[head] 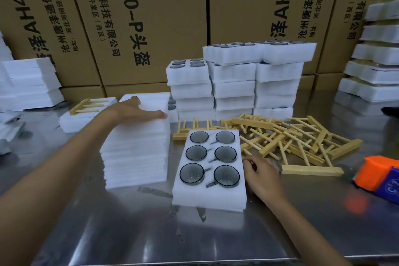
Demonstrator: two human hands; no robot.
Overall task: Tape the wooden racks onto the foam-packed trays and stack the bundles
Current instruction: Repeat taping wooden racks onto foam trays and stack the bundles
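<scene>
A white foam tray holding several dark glass cups lies flat on the steel table in front of me. My right hand rests at its right edge, fingers loosely curled and touching the foam side. My left hand lies flat, fingers straight, on top of a tall stack of white foam sheets to the tray's left. A loose heap of wooden racks is spread to the right of the tray. An orange and blue tape dispenser sits at the far right.
Stacks of foam-packed trays stand behind the heap. One wooden rack lies on a foam tray at back left. More foam stacks sit at far left and far right. Large cardboard cartons wall off the back.
</scene>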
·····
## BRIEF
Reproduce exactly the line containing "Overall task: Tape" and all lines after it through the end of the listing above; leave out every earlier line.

## RESPONSE BELOW
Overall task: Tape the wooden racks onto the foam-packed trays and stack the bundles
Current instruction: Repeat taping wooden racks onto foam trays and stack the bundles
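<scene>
A white foam tray holding several dark glass cups lies flat on the steel table in front of me. My right hand rests at its right edge, fingers loosely curled and touching the foam side. My left hand lies flat, fingers straight, on top of a tall stack of white foam sheets to the tray's left. A loose heap of wooden racks is spread to the right of the tray. An orange and blue tape dispenser sits at the far right.
Stacks of foam-packed trays stand behind the heap. One wooden rack lies on a foam tray at back left. More foam stacks sit at far left and far right. Large cardboard cartons wall off the back.
</scene>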

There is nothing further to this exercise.